After 14 years, BT is back into consumer mobile. The long-rumoured launch of BT Mobile happened today.
BT’s proposition isn’t bad: It is actually more disruptive than one could expect from a fixed incumbent – who has to rely on an MVNO agreement with EE. At least for some time: You haven’t missed that BT wants to acquire EE?
When BT through their mobile launch now becomes a converged quad-play operator, they are not fooling themselves believing that there is any actual customer demand for convergence as such: Instead they follow the road which has proven to work in case you want to acquire converged customers: Discounts.
If your household has a fixed broadband line from BT, every BT Mobile plan comes with a 5 GBP discount. Note that you don’t need to be a BT Broadband customer, it’s sufficient that someone in your household is. You can have up to 5 mobile plans per account, but there is no limit on how many such plans there are per household.
For BT’s 7,3 million retail broadband customers, this is obviously attractive. BT’s tactic follows how they provide BT Broadband customers with free access to BT Wifi through more than 5 million homespots plus numerous public hotspots.
It follows how they provide BT Broadband customers with free access to BT Sport which includes exclusive (and very expensive) rights to a big chunk of Premier League football games.
But does this mean that BT Mobile is worthless as a stand-alone offer – without the 5 GBP discount?
No. And that’s why we find it surprisingly disruptive.
This chart compares the price points of UK mobile plans as of today:
In order to make an apple-to-apple comparison we have compared the current prices of a 4G SIM-only mobile plan including unlimited voice and messaging on a 12 month contract. (It’s disappointing that BT only provides the option of 12 months when their competitors allow month-to-month SIM-only contracts).
With BT Mobile, there is one such plan: Stand-alone, it is 25 GBP per month including 20 GB of mobile data. With BT’s competitors EE, O2, Vodafone and ‘3’, 25 GBP would only bring you about 4-6 GB per month (note that ‘3’ has an unlimited plan for 27 GBP though). In addition, BT gives also stand-alone mobile customers unlimited access to BT Wifi and free access to their BT Sport app, allowing customers access to that exclusive content. No need to have BT Broadband any longer to get it.

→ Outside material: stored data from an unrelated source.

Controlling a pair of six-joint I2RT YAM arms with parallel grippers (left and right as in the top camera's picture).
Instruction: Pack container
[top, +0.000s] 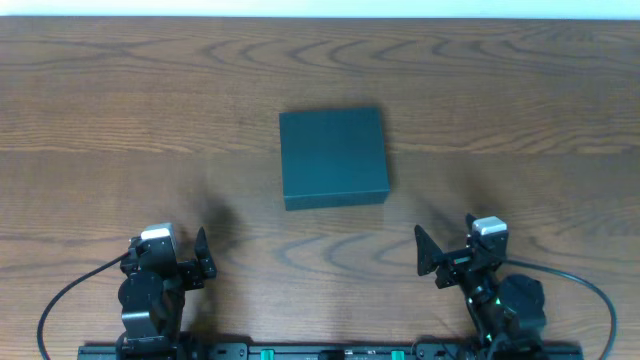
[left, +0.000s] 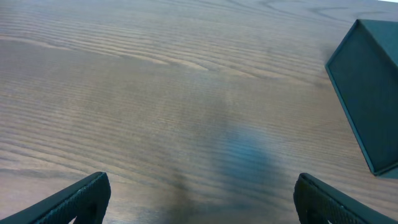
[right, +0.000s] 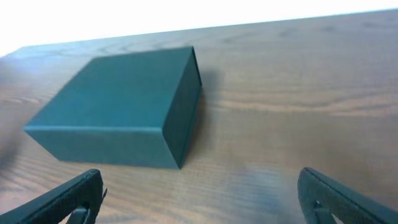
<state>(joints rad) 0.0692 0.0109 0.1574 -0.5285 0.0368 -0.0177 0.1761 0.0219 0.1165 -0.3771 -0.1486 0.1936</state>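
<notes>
The container (top: 333, 157) is a dark teal-green, roughly square box with a matte, plain surface. Its lid is shut and lies flat on top. It rests level on the wooden bench (top: 520, 110), near the middle, turned slightly askew to the bench's edges, with nothing touching it.

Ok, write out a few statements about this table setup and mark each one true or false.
1. The container has its lid shut. True.
2. The left hand grips the container. False: it is open, empty and apart from the box.
3. The right hand is open. True.
4. Snack packets lie beside the container. False: no packets show on the table.
</notes>
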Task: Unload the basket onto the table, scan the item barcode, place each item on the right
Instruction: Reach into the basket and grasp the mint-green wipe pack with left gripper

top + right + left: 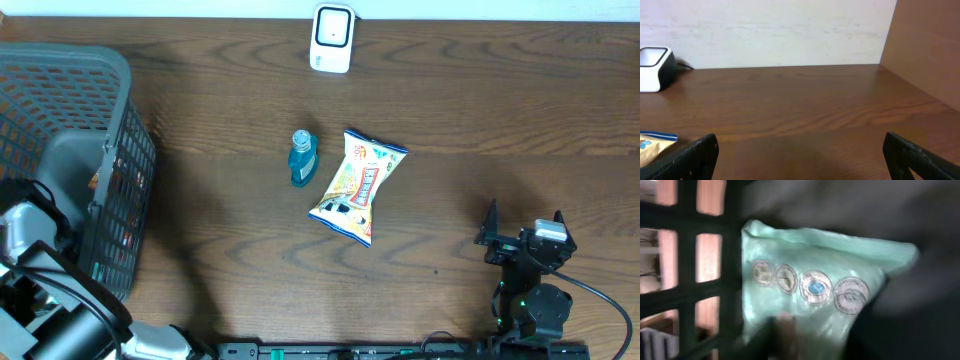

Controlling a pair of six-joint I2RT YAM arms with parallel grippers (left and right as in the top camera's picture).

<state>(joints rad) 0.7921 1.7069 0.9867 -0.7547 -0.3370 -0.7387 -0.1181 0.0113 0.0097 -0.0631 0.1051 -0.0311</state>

If leveraging the 5 GBP discount given to those living in a BT Broadband household, the price for the 20 GB plan becomes very competitive: 20 GBP would just give 2-3 GB of mobile data per month with the others.
The question is if BT has preempted their acquisition of EE. That deal might after all not be approved. Could BT offer as low mobile rates as MVNO and still be profitable? An indication of that they might have preempted EE is their decision to include 4G even on the cheapest 10 GBP mobile plan (5 GBP with the BT Broadband discount). This is not how it has been done previously in the UK and BT might have chosen this approach to avoid being too disruptive vs. EE’s customers (who already have 4G).
We believe BT’s approach will allow them to quite rapidly build mobile market share – without EE.
To BT’s benefit, the UK market has during the past two years taken steps towards higher flexibility in contracts with month-to-month service options and with handset sales on instalments (O2 Refresh). The fact that fewer mobile customers in the UK are totally locked-in on contracts, provides BT with an opportunity to churn them over.
Obviously, competition will respond.